Furthermore, sections 678, 679, and 680 of title 46 clearly apply; for, even if a dis*256charged seaman is not strictly destitute, section 679 provides for a seaman so disabled or ill as to be unable to perform duty and classes him as “destitute,” if in fact he has no means to get home, as he ordinarily has not. The amount to be paid for transportation is to be agreed upon by the consul and the master of the transporting vessel, not exceeding 2 cents per mile, together with additional compensation for transporting sick or disabled seamen (section 680), which shall be such as the Comptroller General shall deem proper; the consul certifying in the certificate of transportation that the seaman is disabled to perform duty (section 679).

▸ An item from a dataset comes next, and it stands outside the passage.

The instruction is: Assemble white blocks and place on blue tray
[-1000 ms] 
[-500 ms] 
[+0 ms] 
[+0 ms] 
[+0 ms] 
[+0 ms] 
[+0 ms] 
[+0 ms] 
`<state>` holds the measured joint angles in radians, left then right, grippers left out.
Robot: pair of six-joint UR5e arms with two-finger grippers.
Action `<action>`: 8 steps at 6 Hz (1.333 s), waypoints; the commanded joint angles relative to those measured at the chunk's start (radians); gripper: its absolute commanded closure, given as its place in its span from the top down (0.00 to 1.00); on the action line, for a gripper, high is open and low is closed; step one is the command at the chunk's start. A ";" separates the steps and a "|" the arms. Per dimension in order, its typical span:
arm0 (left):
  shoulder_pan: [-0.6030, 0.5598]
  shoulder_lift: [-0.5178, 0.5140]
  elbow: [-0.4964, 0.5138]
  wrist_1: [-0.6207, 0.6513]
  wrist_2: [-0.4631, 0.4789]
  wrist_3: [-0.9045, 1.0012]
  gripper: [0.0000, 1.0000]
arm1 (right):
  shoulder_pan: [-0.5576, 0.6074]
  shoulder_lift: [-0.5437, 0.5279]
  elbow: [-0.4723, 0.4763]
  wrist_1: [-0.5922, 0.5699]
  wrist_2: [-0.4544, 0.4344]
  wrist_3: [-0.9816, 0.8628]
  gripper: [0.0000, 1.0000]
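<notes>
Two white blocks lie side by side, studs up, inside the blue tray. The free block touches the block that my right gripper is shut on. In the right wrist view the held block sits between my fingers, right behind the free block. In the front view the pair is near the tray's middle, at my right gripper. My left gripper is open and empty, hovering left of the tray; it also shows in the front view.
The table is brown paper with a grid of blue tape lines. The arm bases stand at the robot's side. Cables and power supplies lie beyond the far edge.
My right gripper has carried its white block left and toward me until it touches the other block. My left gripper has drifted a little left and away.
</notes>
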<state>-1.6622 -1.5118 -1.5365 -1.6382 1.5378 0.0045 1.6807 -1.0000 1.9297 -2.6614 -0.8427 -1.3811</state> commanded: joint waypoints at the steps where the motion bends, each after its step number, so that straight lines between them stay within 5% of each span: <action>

It is apparent from the sections to which reference has just been made (and see, also, section 681) that “additional compensation” for transporting a sick seaman, which constitutes most of the plaintiff’s claim, must be allowed by the Comptroller General before any suit for it will lie against the United States. He has refused to recognize any claim. Whether the plaintiff might recover for transportation at the statutory rate of 2 cents per mile, we need not now decide, for the petition rests on no such theory. Accordingly* the judgment of dismissal must be affirmed, but without prejudice to another petition for the transportation alone, and without prejudice to proceedings against the Comptroller General to compel his allowance of “additional expenses,” if the plaintiff so desires.

Judgment affirmed, without prejudice as above stated.